*** Opening Dataset section ***

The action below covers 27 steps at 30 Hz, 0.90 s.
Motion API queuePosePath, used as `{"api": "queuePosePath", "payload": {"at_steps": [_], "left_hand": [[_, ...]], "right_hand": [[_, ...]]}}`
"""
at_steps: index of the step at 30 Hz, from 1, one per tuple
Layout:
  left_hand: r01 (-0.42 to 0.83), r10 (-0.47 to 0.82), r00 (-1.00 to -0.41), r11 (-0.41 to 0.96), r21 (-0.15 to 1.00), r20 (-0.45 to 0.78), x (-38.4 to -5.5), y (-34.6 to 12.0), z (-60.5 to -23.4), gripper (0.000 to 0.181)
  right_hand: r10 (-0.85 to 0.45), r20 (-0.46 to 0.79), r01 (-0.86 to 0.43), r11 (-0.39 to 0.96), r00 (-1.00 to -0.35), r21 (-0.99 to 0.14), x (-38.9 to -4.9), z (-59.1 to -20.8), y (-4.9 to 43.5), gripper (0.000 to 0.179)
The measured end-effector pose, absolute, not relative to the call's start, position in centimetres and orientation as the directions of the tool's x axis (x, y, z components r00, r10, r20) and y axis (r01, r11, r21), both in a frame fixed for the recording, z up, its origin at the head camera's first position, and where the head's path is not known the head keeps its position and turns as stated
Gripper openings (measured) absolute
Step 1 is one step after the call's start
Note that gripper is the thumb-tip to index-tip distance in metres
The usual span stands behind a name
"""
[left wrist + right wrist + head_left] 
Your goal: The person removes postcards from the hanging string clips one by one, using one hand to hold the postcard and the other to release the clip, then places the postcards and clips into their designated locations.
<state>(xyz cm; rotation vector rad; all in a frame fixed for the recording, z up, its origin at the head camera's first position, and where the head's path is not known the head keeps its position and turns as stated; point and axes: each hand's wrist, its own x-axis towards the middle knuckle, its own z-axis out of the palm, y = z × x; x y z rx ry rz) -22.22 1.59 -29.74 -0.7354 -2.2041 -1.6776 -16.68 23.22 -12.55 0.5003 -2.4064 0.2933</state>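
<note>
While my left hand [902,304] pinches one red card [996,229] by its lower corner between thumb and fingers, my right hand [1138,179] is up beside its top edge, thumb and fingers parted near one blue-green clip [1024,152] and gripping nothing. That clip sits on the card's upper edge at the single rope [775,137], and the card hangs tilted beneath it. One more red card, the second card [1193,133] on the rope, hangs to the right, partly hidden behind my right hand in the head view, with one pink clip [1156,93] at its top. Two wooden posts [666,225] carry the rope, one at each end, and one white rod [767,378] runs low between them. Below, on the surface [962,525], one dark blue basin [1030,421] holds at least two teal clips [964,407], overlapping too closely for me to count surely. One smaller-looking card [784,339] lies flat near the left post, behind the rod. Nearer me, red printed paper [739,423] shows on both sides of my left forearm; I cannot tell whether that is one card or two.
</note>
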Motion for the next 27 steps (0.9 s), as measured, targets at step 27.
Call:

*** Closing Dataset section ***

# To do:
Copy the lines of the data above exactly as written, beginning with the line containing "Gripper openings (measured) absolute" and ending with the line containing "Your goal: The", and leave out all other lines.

# Written reply:
Gripper openings (measured) absolute
Step 1 is one step after the call's start
Note that gripper is the thumb-tip to index-tip distance in metres
The usual span stands behind a name
"""
[left wrist + right wrist + head_left] 
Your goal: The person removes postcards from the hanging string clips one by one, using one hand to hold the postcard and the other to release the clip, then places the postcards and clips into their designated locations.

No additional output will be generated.